#### WHAT IS NEEDED
Look through the material for lines with the word "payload", and copy each one.
** INFORMATION SUPPLIED follows **
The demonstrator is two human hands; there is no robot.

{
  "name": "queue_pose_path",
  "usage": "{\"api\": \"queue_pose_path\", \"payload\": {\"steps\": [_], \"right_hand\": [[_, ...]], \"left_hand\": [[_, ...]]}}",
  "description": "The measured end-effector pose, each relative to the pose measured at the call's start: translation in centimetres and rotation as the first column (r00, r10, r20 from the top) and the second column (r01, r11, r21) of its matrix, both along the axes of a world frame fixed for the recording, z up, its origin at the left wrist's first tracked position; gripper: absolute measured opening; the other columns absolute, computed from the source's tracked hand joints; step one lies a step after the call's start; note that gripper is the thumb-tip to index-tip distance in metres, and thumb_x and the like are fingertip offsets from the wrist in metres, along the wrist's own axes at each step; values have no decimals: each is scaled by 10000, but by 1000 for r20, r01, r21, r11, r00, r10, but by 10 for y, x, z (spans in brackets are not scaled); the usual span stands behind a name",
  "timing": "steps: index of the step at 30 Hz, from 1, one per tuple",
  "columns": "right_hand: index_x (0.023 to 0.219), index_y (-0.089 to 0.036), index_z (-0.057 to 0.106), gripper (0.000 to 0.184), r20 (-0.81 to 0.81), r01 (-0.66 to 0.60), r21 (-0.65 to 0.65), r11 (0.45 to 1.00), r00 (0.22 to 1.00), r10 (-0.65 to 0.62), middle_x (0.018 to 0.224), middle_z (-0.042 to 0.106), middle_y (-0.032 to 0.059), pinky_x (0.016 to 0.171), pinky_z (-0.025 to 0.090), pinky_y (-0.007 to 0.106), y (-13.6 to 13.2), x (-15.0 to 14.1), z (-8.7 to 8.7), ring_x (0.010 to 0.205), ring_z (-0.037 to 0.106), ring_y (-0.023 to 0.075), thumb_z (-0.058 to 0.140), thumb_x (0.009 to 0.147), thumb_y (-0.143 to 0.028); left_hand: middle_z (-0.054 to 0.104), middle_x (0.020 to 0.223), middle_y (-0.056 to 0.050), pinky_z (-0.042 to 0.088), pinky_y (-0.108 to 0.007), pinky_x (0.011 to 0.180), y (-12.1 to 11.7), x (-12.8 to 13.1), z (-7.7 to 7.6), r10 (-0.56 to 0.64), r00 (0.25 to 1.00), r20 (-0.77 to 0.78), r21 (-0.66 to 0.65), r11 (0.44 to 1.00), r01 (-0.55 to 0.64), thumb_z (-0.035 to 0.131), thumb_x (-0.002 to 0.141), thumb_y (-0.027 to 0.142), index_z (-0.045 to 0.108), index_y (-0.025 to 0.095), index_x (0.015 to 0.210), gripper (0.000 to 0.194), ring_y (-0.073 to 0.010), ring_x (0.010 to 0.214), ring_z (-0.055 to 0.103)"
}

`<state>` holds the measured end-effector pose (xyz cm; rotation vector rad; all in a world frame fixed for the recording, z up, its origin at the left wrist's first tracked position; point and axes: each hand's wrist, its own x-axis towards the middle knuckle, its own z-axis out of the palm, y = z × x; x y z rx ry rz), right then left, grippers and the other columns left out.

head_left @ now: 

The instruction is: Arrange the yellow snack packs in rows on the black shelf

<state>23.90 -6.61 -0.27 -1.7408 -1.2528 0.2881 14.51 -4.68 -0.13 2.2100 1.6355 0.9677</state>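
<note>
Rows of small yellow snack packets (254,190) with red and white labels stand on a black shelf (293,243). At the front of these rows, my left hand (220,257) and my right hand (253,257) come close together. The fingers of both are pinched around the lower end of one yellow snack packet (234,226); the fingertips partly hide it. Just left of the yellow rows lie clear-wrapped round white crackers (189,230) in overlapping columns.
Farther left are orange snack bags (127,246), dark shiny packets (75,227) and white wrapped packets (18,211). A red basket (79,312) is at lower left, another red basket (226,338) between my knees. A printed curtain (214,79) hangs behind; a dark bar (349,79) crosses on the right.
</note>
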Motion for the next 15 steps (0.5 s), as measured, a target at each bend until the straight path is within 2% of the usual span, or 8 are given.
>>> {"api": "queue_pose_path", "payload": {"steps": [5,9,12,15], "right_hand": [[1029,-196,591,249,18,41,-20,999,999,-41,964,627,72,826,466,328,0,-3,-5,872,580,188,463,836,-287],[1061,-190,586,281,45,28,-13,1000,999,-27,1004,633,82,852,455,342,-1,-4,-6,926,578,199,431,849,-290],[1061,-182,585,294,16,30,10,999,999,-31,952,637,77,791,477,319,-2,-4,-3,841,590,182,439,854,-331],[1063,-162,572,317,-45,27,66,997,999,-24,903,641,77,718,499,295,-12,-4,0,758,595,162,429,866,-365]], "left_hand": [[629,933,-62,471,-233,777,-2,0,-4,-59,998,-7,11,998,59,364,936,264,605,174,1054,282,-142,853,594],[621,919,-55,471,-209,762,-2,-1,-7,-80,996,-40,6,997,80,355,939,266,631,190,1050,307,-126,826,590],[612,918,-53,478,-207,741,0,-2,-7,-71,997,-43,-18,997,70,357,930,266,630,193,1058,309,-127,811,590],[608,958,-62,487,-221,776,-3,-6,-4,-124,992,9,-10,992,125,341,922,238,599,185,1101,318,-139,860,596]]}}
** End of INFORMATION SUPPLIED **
#### SOLUTION TO THIS PROBLEM
  "usage": "{\"api\": \"queue_pose_path\", \"payload\": {\"steps\": [_], \"right_hand\": [[_, ...]], \"left_hand\": [[_, ...]]}}",
>>> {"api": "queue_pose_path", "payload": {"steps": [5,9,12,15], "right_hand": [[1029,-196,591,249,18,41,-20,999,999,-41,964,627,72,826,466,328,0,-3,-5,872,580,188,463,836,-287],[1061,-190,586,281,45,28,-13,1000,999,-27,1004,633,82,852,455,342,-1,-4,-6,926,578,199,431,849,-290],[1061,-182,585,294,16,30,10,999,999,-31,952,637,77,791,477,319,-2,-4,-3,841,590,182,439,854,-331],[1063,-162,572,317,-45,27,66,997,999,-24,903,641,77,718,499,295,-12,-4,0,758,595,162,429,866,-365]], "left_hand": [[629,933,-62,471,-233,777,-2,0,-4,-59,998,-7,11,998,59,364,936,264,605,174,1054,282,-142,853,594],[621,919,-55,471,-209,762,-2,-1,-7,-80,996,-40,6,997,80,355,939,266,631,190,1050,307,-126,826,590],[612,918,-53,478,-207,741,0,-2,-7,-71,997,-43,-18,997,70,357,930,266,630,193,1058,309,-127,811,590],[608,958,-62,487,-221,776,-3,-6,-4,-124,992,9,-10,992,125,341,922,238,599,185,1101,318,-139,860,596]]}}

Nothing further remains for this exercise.